--- Your task ---
Could you return the full listing, every line exactly as given?

------------------------------------------------

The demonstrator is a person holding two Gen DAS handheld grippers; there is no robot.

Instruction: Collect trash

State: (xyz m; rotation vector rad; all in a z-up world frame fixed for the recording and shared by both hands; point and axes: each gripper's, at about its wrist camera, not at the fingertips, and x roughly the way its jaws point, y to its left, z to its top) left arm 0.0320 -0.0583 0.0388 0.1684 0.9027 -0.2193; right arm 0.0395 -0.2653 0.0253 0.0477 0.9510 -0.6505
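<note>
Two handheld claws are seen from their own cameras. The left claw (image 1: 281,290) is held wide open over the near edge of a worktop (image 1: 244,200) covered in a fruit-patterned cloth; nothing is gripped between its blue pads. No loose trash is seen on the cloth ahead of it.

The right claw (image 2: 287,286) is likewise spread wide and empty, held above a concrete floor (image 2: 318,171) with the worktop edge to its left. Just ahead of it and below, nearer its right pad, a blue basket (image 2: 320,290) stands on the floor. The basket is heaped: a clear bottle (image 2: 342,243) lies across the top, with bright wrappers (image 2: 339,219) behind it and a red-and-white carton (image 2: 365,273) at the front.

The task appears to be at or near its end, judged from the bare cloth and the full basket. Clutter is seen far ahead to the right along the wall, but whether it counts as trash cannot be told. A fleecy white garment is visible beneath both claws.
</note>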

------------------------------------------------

--- Response to the exercise ---
The demonstrator is a person holding two Gen DAS handheld grippers; there is no robot.

Instruction: Collect trash

State: (xyz m; rotation vector rad; all in a z-up world frame fixed for the recording and shared by both hands; point and axes: each gripper's, at about its wrist camera, not at the fingertips, and x roughly the way its jaws point, y to its left, z to its top) left arm 0.0320 -0.0583 0.0388 0.1684 0.9027 -0.2193; right arm 0.0395 -0.2653 0.0253 0.0477 0.9510 -0.6505
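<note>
Two handheld claws are seen from their own cameras. The left claw (image 1: 281,290) is held wide open over the near edge of a worktop (image 1: 244,200) covered in a fruit-patterned cloth; nothing is gripped between its blue pads. No loose trash is seen on the cloth ahead of it.

The right claw (image 2: 287,286) is likewise spread wide and empty, held above a concrete floor (image 2: 318,171) with the worktop edge to its left. Just ahead of it and below, nearer its right pad, a blue basket (image 2: 320,290) stands on the floor. The basket is heaped: a clear bottle (image 2: 342,243) lies across the top, with bright wrappers (image 2: 339,219) behind it and a red-and-white carton (image 2: 365,273) at the front.

The task appears to be at or near its end, judged from the bare cloth and the full basket. Clutter is seen far ahead to the right along the wall, but whether it counts as trash cannot be told. A fleecy white garment is visible beneath both claws.
</note>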

There is nothing more to add to the answer.